--- START ---

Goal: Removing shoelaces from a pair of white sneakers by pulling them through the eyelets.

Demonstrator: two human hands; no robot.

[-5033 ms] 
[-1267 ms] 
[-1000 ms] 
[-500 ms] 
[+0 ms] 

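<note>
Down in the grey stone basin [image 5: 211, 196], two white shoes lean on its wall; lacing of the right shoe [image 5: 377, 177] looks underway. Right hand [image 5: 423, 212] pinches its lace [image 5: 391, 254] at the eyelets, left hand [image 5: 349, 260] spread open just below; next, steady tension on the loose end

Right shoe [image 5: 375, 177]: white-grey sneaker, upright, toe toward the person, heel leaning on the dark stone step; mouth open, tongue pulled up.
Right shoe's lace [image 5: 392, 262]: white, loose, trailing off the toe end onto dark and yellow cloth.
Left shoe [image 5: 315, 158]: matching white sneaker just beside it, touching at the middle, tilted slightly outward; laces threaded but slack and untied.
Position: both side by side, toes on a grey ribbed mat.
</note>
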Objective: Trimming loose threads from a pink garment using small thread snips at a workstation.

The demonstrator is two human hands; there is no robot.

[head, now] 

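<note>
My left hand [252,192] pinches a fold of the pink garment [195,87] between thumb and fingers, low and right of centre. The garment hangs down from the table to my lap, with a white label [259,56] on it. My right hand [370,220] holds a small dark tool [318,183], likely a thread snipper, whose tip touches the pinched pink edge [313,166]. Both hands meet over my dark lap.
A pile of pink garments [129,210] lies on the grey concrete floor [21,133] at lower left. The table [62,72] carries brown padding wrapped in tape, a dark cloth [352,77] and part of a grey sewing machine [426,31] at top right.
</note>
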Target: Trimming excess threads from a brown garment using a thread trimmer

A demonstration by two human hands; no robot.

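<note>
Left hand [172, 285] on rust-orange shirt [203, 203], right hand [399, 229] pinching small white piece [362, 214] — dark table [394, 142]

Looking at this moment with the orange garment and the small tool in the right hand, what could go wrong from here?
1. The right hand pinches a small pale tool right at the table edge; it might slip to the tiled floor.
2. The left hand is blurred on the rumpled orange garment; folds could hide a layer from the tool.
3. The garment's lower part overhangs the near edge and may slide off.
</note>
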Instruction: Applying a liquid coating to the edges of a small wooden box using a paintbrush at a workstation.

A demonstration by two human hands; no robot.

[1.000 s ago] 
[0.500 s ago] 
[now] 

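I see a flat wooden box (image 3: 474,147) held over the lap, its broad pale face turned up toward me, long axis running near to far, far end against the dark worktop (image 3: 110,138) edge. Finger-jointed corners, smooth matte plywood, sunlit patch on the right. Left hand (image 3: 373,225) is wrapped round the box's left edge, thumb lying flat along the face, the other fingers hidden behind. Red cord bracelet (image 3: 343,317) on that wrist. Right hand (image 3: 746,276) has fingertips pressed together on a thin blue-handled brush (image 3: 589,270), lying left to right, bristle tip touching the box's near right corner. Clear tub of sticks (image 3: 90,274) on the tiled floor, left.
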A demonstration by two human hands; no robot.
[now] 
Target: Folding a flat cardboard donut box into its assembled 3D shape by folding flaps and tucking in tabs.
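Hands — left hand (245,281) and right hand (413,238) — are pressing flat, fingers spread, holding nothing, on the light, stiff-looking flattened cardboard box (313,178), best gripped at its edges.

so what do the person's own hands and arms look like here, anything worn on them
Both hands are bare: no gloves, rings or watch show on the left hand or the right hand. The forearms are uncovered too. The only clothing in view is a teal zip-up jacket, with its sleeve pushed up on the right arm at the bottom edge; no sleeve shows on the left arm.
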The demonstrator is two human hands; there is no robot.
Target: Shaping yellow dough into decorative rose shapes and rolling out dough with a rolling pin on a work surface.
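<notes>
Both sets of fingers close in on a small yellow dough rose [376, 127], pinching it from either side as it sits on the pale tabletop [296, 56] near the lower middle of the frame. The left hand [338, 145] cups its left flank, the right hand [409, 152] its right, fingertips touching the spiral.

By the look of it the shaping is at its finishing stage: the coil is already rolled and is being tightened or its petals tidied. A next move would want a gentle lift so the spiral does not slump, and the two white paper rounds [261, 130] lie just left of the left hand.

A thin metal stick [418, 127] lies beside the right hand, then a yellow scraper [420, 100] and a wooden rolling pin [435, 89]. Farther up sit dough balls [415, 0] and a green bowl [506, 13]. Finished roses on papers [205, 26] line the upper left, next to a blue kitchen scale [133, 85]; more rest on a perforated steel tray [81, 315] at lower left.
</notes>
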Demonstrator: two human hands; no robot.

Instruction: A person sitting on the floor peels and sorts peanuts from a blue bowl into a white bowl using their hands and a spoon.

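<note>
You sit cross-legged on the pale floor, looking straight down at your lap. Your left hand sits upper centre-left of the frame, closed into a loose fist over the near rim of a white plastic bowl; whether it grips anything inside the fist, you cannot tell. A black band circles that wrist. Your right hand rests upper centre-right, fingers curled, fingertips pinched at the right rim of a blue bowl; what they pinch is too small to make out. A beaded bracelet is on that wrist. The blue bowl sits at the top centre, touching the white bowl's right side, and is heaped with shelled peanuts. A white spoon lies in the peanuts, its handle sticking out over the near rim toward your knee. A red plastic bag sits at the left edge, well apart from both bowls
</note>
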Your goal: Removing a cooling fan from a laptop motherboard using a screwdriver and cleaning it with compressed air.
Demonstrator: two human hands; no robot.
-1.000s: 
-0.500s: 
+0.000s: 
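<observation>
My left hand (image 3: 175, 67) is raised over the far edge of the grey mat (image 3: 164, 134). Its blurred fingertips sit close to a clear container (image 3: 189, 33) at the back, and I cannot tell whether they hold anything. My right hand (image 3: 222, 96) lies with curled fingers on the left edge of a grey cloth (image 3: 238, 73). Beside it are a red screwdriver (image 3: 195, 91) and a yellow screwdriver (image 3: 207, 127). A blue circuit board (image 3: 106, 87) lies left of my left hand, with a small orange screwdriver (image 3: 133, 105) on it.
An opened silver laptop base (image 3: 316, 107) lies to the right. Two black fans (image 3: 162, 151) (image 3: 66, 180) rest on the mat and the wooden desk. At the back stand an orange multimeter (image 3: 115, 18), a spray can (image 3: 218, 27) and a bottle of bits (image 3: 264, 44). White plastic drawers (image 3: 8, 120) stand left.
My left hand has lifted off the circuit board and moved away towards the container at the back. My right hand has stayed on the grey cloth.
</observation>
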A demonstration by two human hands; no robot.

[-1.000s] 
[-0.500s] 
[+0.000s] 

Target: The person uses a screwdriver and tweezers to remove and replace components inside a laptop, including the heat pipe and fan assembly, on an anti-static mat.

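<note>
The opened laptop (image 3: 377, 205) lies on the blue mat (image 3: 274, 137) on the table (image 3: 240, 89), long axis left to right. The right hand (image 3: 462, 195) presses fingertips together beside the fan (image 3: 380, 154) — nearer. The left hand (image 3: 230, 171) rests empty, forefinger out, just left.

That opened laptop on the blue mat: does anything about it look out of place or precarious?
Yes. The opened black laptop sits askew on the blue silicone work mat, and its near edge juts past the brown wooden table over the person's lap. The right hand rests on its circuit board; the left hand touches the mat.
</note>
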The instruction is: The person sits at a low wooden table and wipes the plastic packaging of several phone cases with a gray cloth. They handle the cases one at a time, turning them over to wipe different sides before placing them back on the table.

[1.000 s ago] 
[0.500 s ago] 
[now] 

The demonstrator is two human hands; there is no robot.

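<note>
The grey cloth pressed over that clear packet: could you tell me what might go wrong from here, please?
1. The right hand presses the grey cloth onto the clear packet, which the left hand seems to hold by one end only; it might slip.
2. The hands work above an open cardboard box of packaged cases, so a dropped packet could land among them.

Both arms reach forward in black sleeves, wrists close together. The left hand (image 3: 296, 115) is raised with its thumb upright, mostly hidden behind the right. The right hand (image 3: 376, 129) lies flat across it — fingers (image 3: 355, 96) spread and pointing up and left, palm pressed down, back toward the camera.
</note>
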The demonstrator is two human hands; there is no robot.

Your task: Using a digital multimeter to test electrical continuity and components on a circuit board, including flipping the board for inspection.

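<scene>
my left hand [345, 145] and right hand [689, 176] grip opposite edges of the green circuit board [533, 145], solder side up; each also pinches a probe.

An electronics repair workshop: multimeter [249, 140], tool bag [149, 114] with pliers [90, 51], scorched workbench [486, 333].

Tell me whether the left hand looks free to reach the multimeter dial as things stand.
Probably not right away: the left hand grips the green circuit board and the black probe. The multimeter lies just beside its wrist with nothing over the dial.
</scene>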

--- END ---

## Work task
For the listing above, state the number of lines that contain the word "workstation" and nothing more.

## Response
2